Search code examples
c#sql-servermultithreadingguidsqlbulkcopy

Guid.NewGuid() is returning duplicate values when used in a Parallel.For loop


I have an application that is hitting an API. As such, it does a query for all ID's in the object, and then has to query each item one at a time per ID. I'm doing this in a Parallel.For loop and adding each items data to a row in a datatable. Then I use sqlbulkcopy to send the datatable to a SQL server table.
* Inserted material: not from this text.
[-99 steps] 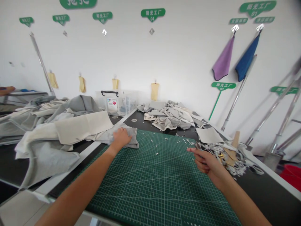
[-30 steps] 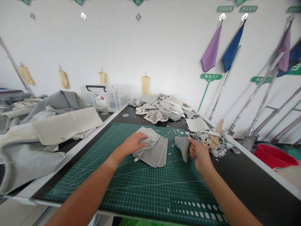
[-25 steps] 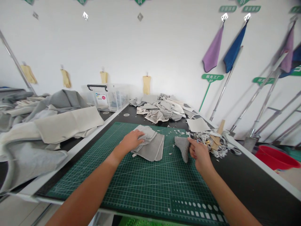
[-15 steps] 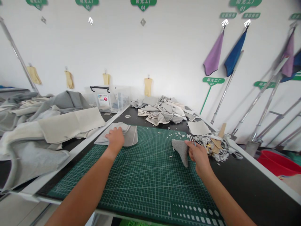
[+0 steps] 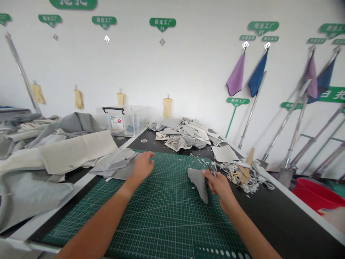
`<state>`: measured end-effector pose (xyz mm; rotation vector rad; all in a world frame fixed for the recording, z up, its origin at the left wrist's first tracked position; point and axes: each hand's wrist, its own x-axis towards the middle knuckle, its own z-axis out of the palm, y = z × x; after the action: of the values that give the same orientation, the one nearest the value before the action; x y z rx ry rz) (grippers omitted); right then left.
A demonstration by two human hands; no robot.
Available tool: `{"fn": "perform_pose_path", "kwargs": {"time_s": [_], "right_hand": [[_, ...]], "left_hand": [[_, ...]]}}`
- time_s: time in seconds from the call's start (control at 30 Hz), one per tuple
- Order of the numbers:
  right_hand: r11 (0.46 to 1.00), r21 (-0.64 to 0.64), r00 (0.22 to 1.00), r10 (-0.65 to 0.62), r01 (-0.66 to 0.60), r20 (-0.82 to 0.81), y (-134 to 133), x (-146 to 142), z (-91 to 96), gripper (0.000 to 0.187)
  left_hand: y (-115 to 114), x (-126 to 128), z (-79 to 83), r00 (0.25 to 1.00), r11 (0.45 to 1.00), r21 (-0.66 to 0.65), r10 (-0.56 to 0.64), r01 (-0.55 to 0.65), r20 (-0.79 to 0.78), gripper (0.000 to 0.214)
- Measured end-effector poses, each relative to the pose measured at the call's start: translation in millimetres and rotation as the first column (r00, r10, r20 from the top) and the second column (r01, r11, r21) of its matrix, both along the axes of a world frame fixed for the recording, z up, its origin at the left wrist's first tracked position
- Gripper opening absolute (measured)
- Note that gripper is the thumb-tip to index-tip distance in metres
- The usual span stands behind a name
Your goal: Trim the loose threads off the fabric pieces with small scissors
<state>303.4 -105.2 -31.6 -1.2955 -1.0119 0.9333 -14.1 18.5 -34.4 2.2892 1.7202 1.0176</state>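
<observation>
My left hand (image 5: 144,164), fingers stretched out, is over the cutting mat's left half and holds nothing I can see. Just left of it lie light grey cloth pieces (image 5: 114,163), overlapping the edge of the green cutting mat (image 5: 161,205). In my right hand (image 5: 219,183) a darker grey cloth piece (image 5: 198,181) is pinched and hangs down above the mat. A slim metal tool (image 5: 212,169) also pokes out from those fingers; its kind is mostly hidden by the hand.
Grey and white cloths pile up on the left (image 5: 78,140) and at the back (image 5: 185,133). A clear plastic box (image 5: 117,122) stands behind. Cloth scraps (image 5: 242,176) are heaped on the right, near a white piece (image 5: 224,153). A red bucket (image 5: 318,194) is beyond the table.
My left hand has come off the light grey cloth pieces and moved right, its fingers now extended. Those pieces lie further left. The right hand keeps its hold; the camera view has tilted up.
</observation>
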Motion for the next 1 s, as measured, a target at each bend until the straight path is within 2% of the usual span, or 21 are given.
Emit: {"fn": "perform_pose_path", "kwargs": {"time_s": [0.03, 0.07, 0.1, 0.17, 0.23, 0.3, 0.43, 0.5, 0.63, 0.7, 0.8, 0.9, 1.0], "right_hand": [[1.0, -0.013, 1.0, 0.021, -0.021, 0.012, -1, -1, 0.7, 0.042], [0.999, -0.021, 0.999, 0.044, -0.043, 0.028, -2, -3, 1.3, 0.042], [0.997, -0.023, 0.996, 0.074, -0.073, 0.039, -3, -5, 1.8, 0.043], [0.99, -0.017, 0.989, 0.143, -0.143, 0.048, -4, -8, 2.6, 0.044], [0.978, -0.025, 0.977, 0.207, -0.206, 0.05, -6, -12, 3.4, 0.045], [0.965, -0.043, 0.964, 0.26, -0.258, 0.053, -8, -15, 4.4, 0.046], [0.954, -0.046, 0.954, 0.298, -0.296, 0.042, -13, -22, 6.5, 0.044], [0.948, -0.009, 0.947, 0.319, -0.319, 0.031, -15, -24, 7.2, 0.041], [0.936, 0.051, 0.936, 0.349, -0.347, -0.045, -17, -24, 8.4, 0.035], [0.936, 0.06, 0.929, 0.351, -0.346, -0.117, -16, -22, 9.3, 0.035], [0.938, 0.06, 0.921, 0.346, -0.341, -0.181, -15, -19, 9.7, 0.036], [0.953, 0.029, 0.94, 0.304, -0.303, -0.157, -12, -16, 6.4, 0.038], [0.972, 0.016, 0.968, 0.233, -0.233, -0.09, -8, -15, 2.0, 0.045]], "left_hand": [[-8, 16, 0.3, 0.986, 0.988, -0.024, -0.149, 0.151, 0.068, 0.027], [-18, 31, 0.4, 0.946, 0.952, -0.058, -0.288, 0.299, 0.149, 0.025], [-28, 46, 0.6, 0.883, 0.893, -0.106, -0.403, 0.437, 0.242, 0.025], [-50, 70, 1.4, 0.751, 0.759, -0.205, -0.492, 0.618, 0.441, 0.033], [-68, 87, 2.2, 0.644, 0.605, -0.313, -0.465, 0.732, 0.607, 0.046], [-79, 96, 1.9, 0.609, 0.521, -0.389, -0.359, 0.76, 0.708, 0.054], [-79, 95, -4.1, 0.579, 0.494, -0.455, -0.126, 0.741, 0.806, 0.063], [-75, 90, -8.4, 0.518, 0.445, -0.437, -0.072, 0.782, 0.852, 0.063], [-69, 84, -16.2, 0.437, 0.316, -0.399, -0.059, 0.861, 0.897, 0.054], [-68, 85, -20.0, 0.425, 0.301, -0.399, -0.022, 0.866, 0.905, 0.046], [-64, 85, -24.5, 0.39, 0.328, -0.385, 0.052, 0.863, 0.919, 0.038], [-58, 83, -23.7, 0.348, 0.375, -0.33, 0.022, 0.866, 0.937, 0.04], [-57, 78, -15.4, 0.31, 0.442, -0.262, -0.038, 0.858, 0.95, 0.039]]}}
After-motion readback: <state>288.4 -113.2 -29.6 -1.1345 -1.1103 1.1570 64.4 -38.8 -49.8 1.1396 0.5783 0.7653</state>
If I do this without using Parallel.For, it works great. However, with Parallel.For, this line:

workrow["id"] = Guid.NewGuid();

is generating duplicate Guids. It's doing it often and causing the data to not load into the SQL server table because the id row in SQL is a Primary Key and doesn't allow duplicates. I tried locking:

                    lock (lockobject)
                    {
                        workrow["id"] = Guid.NewGuid();
                    }

This didn't help.
I tried not assigning an id to that field in hopes that SQL would generate it (it does have newid() on that field). That fails saying it can't insert a null. I can't seem to just remove the id field from the datatable because then the columns don't align when I do the sqlbulkcopy.

Can someone help me here? I either need to figure out how to get Guid.NewGuid() to STOP producing duplicates OR I need to figure out a way to not pass in the id (always the first field in the datatable) so that SQL will generate the id.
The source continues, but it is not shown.